- [What the exercise asks]: From the records, return each line that has the word "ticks" in it.

Items from a dataset:
* * * * * * *

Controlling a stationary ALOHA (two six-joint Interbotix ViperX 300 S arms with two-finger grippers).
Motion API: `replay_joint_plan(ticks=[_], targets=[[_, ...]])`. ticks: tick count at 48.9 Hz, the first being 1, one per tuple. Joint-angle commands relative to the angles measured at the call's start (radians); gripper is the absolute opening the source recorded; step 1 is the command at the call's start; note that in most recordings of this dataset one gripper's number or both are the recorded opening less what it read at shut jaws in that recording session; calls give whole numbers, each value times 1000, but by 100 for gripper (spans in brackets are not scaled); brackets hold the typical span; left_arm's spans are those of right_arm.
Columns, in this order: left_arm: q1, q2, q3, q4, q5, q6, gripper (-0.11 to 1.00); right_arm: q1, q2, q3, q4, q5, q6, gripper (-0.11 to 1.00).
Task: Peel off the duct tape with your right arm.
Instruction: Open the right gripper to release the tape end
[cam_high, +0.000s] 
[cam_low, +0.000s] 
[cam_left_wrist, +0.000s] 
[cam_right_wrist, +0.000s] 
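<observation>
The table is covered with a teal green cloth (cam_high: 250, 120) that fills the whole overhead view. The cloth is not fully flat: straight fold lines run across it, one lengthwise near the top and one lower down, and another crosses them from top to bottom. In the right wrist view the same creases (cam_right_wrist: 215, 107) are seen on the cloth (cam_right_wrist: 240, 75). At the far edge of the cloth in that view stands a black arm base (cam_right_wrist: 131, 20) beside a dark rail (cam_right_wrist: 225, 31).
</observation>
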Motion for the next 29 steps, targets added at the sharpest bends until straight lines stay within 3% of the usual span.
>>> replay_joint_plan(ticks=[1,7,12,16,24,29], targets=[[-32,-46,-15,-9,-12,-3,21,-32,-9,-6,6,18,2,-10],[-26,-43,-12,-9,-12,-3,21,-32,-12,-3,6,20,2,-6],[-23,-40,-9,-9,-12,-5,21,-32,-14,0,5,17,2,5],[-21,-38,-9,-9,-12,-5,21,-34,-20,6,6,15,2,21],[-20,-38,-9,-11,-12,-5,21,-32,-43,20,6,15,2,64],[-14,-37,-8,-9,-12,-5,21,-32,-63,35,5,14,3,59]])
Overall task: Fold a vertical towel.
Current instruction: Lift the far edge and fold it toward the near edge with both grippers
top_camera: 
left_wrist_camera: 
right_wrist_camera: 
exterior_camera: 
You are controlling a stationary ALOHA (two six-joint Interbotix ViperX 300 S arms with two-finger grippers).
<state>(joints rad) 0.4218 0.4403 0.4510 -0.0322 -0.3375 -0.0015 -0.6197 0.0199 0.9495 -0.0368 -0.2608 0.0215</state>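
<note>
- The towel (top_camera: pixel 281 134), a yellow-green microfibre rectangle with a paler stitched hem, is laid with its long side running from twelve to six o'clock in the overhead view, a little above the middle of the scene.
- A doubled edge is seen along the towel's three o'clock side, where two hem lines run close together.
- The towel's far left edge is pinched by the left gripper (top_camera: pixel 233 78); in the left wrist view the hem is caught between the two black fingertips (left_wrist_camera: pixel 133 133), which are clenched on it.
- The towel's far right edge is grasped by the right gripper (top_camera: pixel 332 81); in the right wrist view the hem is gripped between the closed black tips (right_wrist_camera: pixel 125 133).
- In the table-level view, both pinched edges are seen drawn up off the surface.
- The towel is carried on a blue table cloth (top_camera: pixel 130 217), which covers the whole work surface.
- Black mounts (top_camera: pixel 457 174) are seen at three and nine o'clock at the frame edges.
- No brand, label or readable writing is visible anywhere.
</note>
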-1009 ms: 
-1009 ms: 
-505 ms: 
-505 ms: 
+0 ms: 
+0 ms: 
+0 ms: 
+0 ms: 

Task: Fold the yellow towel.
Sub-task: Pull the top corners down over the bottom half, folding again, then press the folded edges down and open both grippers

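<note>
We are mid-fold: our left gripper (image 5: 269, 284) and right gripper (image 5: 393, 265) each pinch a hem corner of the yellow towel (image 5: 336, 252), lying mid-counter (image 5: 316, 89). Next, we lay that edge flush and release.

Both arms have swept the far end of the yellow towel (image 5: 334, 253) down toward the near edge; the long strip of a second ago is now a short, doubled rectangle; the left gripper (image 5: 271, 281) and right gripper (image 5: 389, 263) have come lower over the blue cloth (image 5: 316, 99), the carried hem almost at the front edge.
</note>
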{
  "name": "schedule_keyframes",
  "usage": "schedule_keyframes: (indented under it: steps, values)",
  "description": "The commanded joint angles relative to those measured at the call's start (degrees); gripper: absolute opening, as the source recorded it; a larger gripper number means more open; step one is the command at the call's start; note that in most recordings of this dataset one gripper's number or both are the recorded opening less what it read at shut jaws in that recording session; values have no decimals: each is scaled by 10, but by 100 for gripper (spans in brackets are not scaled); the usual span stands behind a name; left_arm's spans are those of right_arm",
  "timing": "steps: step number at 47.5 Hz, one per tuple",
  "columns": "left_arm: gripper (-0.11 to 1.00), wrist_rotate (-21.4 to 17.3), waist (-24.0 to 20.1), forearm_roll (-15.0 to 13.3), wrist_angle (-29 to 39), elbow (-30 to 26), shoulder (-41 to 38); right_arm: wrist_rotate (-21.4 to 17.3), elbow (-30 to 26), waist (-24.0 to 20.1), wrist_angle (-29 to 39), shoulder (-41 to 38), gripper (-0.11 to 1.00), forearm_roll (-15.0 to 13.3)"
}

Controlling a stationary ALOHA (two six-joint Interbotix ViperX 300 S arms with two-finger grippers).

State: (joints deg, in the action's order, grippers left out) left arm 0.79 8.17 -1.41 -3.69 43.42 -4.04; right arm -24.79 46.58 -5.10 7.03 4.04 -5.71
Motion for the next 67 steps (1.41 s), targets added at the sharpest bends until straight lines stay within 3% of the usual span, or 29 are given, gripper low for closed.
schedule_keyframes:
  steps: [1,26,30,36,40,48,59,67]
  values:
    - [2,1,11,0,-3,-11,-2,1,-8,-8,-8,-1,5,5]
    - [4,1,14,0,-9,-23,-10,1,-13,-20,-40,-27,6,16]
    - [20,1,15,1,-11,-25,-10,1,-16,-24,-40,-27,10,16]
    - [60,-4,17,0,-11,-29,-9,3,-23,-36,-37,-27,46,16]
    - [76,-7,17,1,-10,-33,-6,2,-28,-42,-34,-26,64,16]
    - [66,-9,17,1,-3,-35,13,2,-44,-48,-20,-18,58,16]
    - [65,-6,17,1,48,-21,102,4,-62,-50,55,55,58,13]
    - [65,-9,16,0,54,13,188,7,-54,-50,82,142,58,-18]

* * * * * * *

- [Result for this exercise]:
Motion API: `replay_joint_plan(ticks=[_], targets=[[_, ...]])`. ticks: tick count at 48.9 Hz, the first being 1, one per tuple. Joint-angle commands relative to the angles measured at the call's start (radians); gripper is the absolute opening the source recorded; step 1 is the command at the call's start; note that in most recordings of this dataset one gripper's number or both are the recorded opening less what it read at shut jaws in that recording session; calls give whole numbers, each value times 1000, but by 100 for gripper (spans in brackets are not scaled); brackets hold the typical span; left_arm's spans are those of right_arm.
>>> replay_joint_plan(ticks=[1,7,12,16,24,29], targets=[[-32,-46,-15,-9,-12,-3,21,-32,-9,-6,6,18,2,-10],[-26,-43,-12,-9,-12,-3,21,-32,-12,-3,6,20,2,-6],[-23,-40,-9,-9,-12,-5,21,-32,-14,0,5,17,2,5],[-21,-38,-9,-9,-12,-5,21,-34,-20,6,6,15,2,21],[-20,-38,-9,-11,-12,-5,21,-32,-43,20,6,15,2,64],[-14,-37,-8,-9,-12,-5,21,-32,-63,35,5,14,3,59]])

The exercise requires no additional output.